Sicherstellung der Energieversorgung

Sicherheit der Stromversorgung, Wahrung der Eigentumsrechte

Weil es nicht angehen kann, dass die Presse, sprich Fernseh, Rundfunk und viele Printmedien in einer schier Endlos-Schleife den gleichen Unsinn verbreiten und keine versierten Fachleute in Sachen Energieerzeugung und -verteilung zu Wort kommen lassen.

Weil ich hinter Rwe stehe

arbeitsplätze

Weil wir die Energiewende nicht auf Emotionen aufbauen sollten.

Weil ein großteil meiner Familie ihren Arbeitsplatz verlieren würden,... Und was bringt es aus der Kohle auszusteigen um dann kohlestrom aus den Nachbarländern zu beziehen...???

Damit eine sinnvolle und zuverlässige Energieversorgung gesichert wird

Als Mitarbeiter von RWE und als jemand, der sein ganzes Leben im rheinischen Revier lebt, weiß ich, wie wichtig ein geregelter Kohleausstieg ist und dafür muss der Hambacher Forst weg.

Arbeitsplätze sichern

RWE Mitarbeiter sind ein Teil unserer Familie und meiner Zukunft

Weil es um Arbeitsplätze geht und geltendes Recht auch Recht bleiben muß. Was die Besetzer für sich fordern das ist unrecht und somit strafbar.
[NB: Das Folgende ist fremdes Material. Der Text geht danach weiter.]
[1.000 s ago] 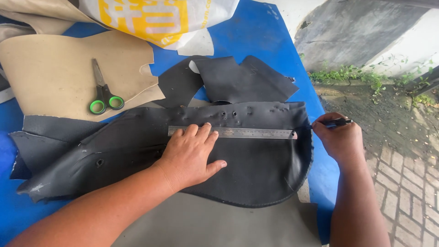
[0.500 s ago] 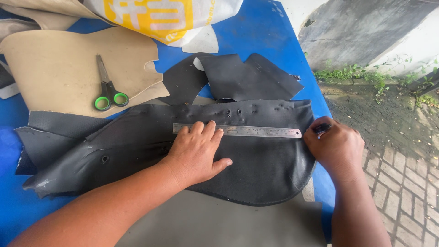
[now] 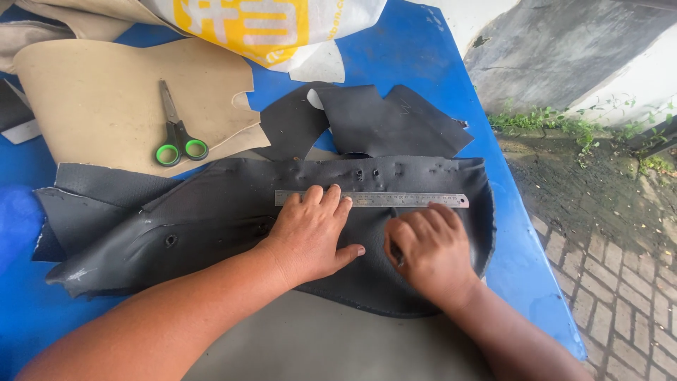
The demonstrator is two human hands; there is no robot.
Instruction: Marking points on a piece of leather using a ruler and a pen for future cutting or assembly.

Ja, das dieses Thema wieder sachlich diskutiert wird

Ich bin 93 Jahre alt und lebe seit über 65Jahre im Einzugsbereich des Kraftwerks Weisweiler. Wenn die Kraftwerke krank machen sollten, ist es mir ein Rätsel warum ich so alt geworden bin. Jeder sollte sich mal Gedanken darüber machen wie eine Renaturierung nach dem Tagebau aussieht, siehe Blausteinsee der heute ein Naturschutzgebiet ist oder das neue Indebett . Auch die Sofienhöhe ist daraus entstanden wo heute jeder Bürger seine Freude daran hat und diese Orte in vollen Zügen genießen kann. Die Strompreise sollten in jedem Fall bezahlbar bleiben ,denn das wird nicht passieren,wenn die Kraftwerke schliessen und wir den Strom von Tihange oder Doel bekommen müssen.Das diese Kernkraftwerke am Netz bleiben möchte in dem Aachener Dreiländereck auch keiner. Aber solange der Deutsche noch in Urlaub fahren kann, berührt es ihm herzlich wenig bis die Lichter ausgehen aber dann ist es zu spät.Viel Spass in der Steinzeit!!!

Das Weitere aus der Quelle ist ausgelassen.